• _WORK INSTRUCTION_:
Only lines holding "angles" are needed; copy each of them from the data below.

• _COLLECTED DATA_:
========================

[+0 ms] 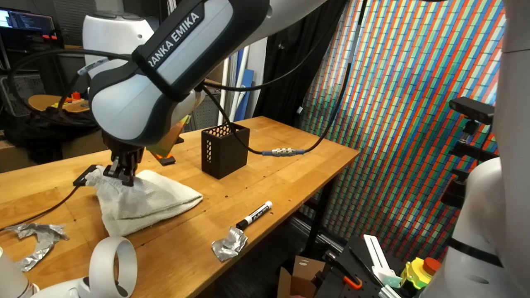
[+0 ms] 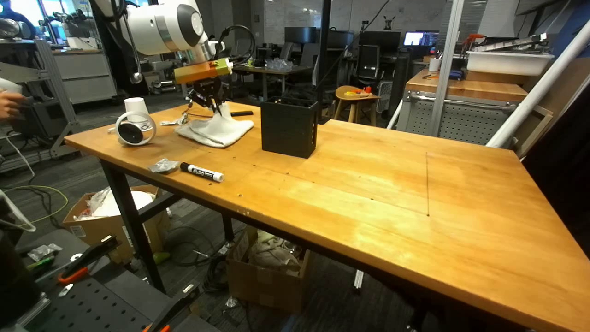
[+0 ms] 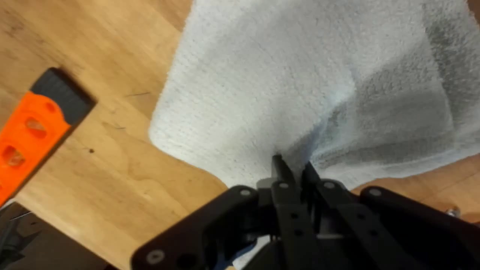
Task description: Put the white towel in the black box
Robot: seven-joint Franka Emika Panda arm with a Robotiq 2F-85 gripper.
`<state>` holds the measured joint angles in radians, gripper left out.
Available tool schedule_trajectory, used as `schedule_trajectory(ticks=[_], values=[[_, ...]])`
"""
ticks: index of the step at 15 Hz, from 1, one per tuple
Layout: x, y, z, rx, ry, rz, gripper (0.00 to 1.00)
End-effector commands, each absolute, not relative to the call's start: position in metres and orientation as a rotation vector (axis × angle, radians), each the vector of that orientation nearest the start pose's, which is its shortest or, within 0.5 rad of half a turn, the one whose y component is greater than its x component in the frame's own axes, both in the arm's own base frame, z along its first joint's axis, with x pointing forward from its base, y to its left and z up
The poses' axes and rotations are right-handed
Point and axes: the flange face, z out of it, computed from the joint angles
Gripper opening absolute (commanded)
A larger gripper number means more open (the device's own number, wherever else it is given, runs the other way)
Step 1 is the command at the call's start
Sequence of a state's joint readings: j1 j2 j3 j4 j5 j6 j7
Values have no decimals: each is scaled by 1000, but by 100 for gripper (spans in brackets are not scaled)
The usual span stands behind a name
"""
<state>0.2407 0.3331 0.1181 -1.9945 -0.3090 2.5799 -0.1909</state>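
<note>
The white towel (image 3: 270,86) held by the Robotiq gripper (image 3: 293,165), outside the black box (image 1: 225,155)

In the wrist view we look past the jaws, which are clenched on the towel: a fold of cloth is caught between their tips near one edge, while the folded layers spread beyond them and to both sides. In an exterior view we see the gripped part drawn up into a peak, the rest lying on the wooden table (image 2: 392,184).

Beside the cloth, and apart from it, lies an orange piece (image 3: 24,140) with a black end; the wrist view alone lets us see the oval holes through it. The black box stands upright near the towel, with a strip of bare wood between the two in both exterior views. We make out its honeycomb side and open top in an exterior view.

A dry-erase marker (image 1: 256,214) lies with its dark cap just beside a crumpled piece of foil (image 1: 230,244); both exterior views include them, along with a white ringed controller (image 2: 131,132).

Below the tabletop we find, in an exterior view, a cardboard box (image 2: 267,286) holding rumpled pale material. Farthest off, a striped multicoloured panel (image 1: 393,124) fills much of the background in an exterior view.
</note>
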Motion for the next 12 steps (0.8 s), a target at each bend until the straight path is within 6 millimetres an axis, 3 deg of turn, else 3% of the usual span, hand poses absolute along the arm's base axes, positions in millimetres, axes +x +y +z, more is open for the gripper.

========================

• _SOLUTION TO THIS PROBLEM_:
`<state>` holds the measured joint angles in radians, gripper left out.
Point and axes: the flange face, z out of it, computed from the joint angles

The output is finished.